En anthropologie la focale a été mise sur les formes de répartition des humains suite à des processus de classification des espaces. L’usage de grilles ou bien de centres concentriques ; par exemple, sont au cœur des rapports de voisinage, de différenciation, ainsi que des rapports aux diverses institutions et des institutions entre-elles.

« Délimiter est une opération élémentaire, consubstantielle à l’orientation, qui situe l’homme par rapport au reste du monde, qui introduit un intérieur par rapport à un extérieur. Elle institue une rupture dans ce qui est continu en créant une frontière, un bord, une lisière, bref une séparation entre deux zones » (Segaud, 2010, p. 126).

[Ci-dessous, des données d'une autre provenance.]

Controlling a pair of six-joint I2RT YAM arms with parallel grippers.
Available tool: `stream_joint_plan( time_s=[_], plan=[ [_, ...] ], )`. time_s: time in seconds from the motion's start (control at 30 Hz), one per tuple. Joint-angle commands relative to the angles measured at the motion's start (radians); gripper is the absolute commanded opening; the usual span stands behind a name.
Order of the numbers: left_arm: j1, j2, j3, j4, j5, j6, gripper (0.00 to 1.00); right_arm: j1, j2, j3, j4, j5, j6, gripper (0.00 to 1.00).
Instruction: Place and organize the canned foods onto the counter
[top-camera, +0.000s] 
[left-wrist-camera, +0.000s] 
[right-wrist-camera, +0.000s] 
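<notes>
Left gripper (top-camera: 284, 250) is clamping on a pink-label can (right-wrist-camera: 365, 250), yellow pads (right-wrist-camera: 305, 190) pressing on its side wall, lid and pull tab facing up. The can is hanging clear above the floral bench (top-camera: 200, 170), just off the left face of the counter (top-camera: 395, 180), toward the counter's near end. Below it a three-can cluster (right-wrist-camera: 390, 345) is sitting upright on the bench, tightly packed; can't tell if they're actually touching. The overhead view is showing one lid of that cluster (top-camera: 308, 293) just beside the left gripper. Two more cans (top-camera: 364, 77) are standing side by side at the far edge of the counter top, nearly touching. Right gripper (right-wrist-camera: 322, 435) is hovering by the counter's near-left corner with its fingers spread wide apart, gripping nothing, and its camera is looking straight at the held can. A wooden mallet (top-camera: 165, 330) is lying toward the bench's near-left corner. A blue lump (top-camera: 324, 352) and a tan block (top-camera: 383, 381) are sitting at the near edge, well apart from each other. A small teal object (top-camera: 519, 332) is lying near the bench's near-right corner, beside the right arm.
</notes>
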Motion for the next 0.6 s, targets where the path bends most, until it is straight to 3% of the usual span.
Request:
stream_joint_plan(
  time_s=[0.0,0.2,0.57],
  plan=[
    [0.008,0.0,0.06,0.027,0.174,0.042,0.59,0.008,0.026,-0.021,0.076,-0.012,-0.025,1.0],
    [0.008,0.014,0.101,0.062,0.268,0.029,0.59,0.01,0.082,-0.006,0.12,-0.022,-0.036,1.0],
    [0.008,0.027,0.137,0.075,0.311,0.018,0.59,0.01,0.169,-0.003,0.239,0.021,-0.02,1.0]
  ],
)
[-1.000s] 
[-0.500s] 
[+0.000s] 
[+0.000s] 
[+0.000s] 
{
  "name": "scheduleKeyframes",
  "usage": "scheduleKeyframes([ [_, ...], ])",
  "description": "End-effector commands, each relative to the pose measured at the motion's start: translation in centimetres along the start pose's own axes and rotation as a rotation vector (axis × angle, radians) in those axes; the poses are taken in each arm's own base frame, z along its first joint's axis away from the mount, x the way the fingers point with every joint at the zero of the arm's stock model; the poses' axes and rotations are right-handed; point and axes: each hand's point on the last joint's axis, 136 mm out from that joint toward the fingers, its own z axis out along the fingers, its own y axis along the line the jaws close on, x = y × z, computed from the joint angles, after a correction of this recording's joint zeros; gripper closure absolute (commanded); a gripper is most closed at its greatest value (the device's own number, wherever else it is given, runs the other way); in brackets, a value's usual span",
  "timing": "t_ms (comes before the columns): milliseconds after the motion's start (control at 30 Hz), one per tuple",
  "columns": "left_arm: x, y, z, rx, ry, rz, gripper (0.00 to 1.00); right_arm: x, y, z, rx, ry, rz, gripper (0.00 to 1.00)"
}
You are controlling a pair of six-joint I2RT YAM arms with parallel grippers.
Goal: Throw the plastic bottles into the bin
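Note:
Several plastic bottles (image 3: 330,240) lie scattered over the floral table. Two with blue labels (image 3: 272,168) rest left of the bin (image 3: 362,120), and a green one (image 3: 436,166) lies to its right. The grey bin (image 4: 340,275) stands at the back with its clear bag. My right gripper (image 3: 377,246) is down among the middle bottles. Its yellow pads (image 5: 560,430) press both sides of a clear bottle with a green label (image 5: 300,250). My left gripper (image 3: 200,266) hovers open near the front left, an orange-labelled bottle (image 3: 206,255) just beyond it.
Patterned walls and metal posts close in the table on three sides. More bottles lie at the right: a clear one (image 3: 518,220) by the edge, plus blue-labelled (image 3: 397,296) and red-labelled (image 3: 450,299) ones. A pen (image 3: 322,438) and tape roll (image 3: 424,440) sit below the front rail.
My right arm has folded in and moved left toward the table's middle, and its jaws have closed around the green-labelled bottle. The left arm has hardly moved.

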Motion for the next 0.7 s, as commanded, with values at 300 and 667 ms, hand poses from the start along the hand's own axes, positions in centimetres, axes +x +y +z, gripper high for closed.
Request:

La première délimitation que s’effectue est celle entre le sauvage et le domestique, entre le monde identifié et l’inconnu. Les délimitations de ces frontières sont basées sur des processus de catégorisation en séparant ce qui relève de la nature inconnue, non familière, non domestiquée et ce qui relève du monde familier, connu, maîtrisé et du spectre entre les deux. La question de la limite spatiale s’est premièrement posée lors de premiers établissements sédentaires : lieux de résidence, de culture, de stock, de rassemblement, etc. ont été assignés, séparés, tracés. Concernant l’alimentation, le continuum zones sauvages–zones de cultures– zones de résidence pose les premières bases de la séparation des espaces selon la dichotomie sauvage/domestique qui, dans la mesure où ses termes ne se présentent jamais à l’état pur, mais toujours dans le mélange de l’un et de l’autre, n’est pas pour autant dualiste (Leroi-Gourhan, 1945; Lévi-Strauss, 1962). Ces espaces peuvent être plus ou moins fermés, être plus ou moins spécifiés et soumis aux rythmes temporels des activités de la communauté. Le processus d’assignation se produit selon les âges, les statuts, les sexes ou la parenté et va de pair avec les prohibitions et tabous quant à l’occupation d’autres espaces. La classification purement anthropologique est activée lors de la fondation et de l’assignation spatiale. Le passage du sauvage au domestique se fait par le biais de relations fondées sur les différenciations entre l’intérieur et l’extérieur, le familier et l’inconnu, le propre el sale. Tous les groupements humains effectuent ces séparations qui remontent aux premiers établissements suite à la sédentarisation (Douglas, 1967; Lévi-Strauss, 1962, 2001).

Délimiter, c’est opérer une démarcation entre des espaces en leur accordant des fonctions et des normes différenciées selon la propriété, la sécurité, l’ordre, les rapports sociaux, etc. Ce « striage » de l’espace rompt avec la continuité provoquant des « coupures d’ordre temporel et spatial » comme nous le rappelle Marion Segaud (2010). L’habitat informel est par ailleurs une permanente fondation de l’espace, par effet des appropriations matérielles et symboliques et par l’usage improvisé de matériaux et de savoir-faire contingents et spontanés, qui fait aujourd’hui l’objet de nouveaux investissements esthétiques (Dovey et King, 2011; McFarlane, 2011; Roy, 2011). Les espaces ainsi constitués sont à la base aussi de comportements qui leur sont attribués a priori et qui se transforment réciproquement par les usages qu’en font les individus, par les diverses pratiques d’appropriation et par les valeurs qui marquent, délimitent ou au contraire en détruisent et brouillent les frontières. Les assignations fonctionnelles des espaces ne se limitent pas aux différenciations entre un espace privé et un espace public. Les

différenciations entre les sexes, les âges et les activités rythment et coordonnent le groupe en indiquant le type d’activité, son appareil normatif et les rôles attribués selon des inscriptions spatiales tant symboliques que matérielles.